■ Work instructions
Reproduce every line of the listing as written, apart from the pictures.

___ Supplied data ___

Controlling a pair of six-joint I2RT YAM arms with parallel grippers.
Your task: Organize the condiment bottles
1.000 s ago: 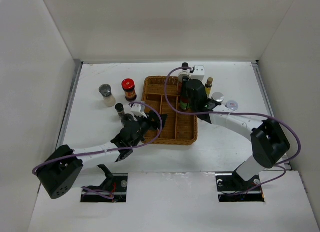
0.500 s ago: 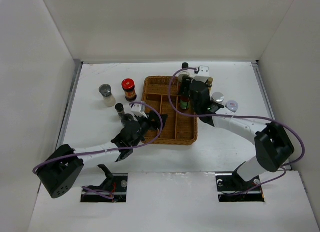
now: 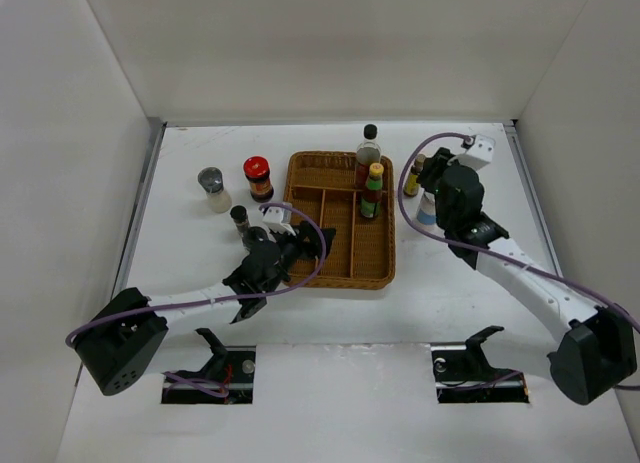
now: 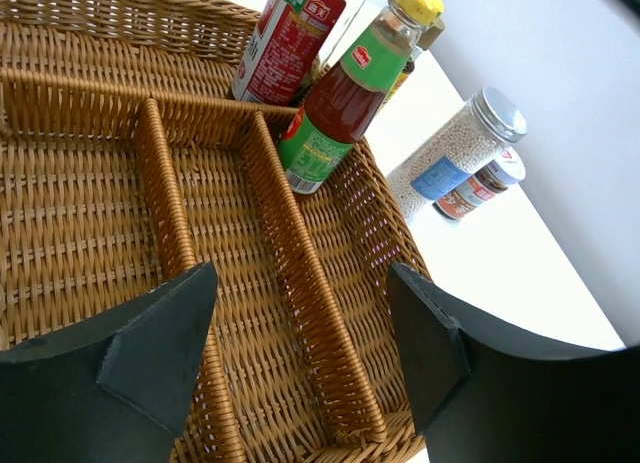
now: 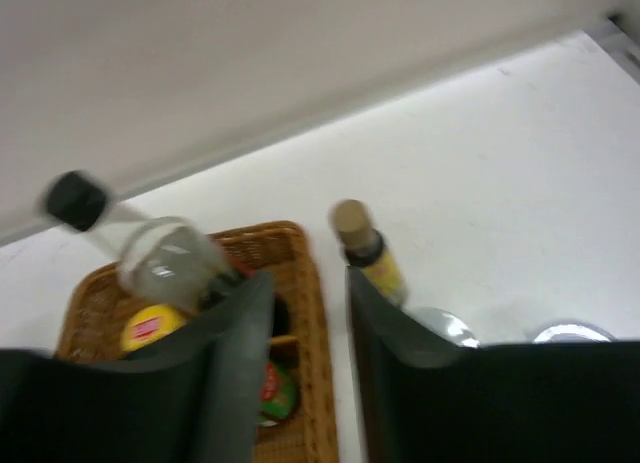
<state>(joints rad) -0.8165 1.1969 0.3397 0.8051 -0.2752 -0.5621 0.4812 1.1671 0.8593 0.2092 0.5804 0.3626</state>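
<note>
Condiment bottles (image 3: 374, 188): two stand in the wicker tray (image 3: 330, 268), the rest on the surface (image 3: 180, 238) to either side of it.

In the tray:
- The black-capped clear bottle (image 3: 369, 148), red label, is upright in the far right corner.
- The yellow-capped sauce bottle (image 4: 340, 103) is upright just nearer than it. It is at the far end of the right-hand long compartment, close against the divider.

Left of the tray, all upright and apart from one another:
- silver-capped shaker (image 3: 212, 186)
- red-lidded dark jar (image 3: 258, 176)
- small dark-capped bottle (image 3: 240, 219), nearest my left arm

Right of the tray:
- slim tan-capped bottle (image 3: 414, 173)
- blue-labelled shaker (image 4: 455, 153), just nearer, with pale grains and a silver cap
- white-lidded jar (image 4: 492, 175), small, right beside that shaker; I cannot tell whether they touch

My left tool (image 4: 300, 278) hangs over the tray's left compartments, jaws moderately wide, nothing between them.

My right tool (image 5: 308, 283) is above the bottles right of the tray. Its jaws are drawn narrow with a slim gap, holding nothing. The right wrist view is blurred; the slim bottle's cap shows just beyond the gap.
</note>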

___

■ Response
Controlling a pair of six-joint I2RT YAM arms with parallel grippers.
Your task: Organize the condiment bottles
1.000 s ago: 
0.500 s ago: 
now: 
now: 
now: 
<state>(joints rad) -0.8165 1.1969 0.3397 0.8051 -0.2752 -0.5621 0.4812 1.1671 0.8593 0.2092 0.5804 0.3626</state>
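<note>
Condiment bottles (image 3: 374, 188): two stand in the wicker tray (image 3: 330, 268), the rest on the surface (image 3: 180, 238) to either side of it.

In the tray:
- The black-capped clear bottle (image 3: 369, 148), red label, is upright in the far right corner.
- The yellow-capped sauce bottle (image 4: 340, 103) is upright just nearer than it. It is at the far end of the right-hand long compartment, close against the divider.

Left of the tray, all upright and apart from one another:
- silver-capped shaker (image 3: 212, 186)
- red-lidded dark jar (image 3: 258, 176)
- small dark-capped bottle (image 3: 240, 219), nearest my left arm

Right of the tray:
- slim tan-capped bottle (image 3: 414, 173)
- blue-labelled shaker (image 4: 455, 153), just nearer, with pale grains and a silver cap
- white-lidded jar (image 4: 492, 175), small, right beside that shaker; I cannot tell whether they touch

My left tool (image 4: 300, 278) hangs over the tray's left compartments, jaws moderately wide, nothing between them.

My right tool (image 5: 308, 283) is above the bottles right of the tray. Its jaws are drawn narrow with a slim gap, holding nothing. The right wrist view is blurred; the slim bottle's cap shows just beyond the gap.
</note>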

What the exercise required is now complete.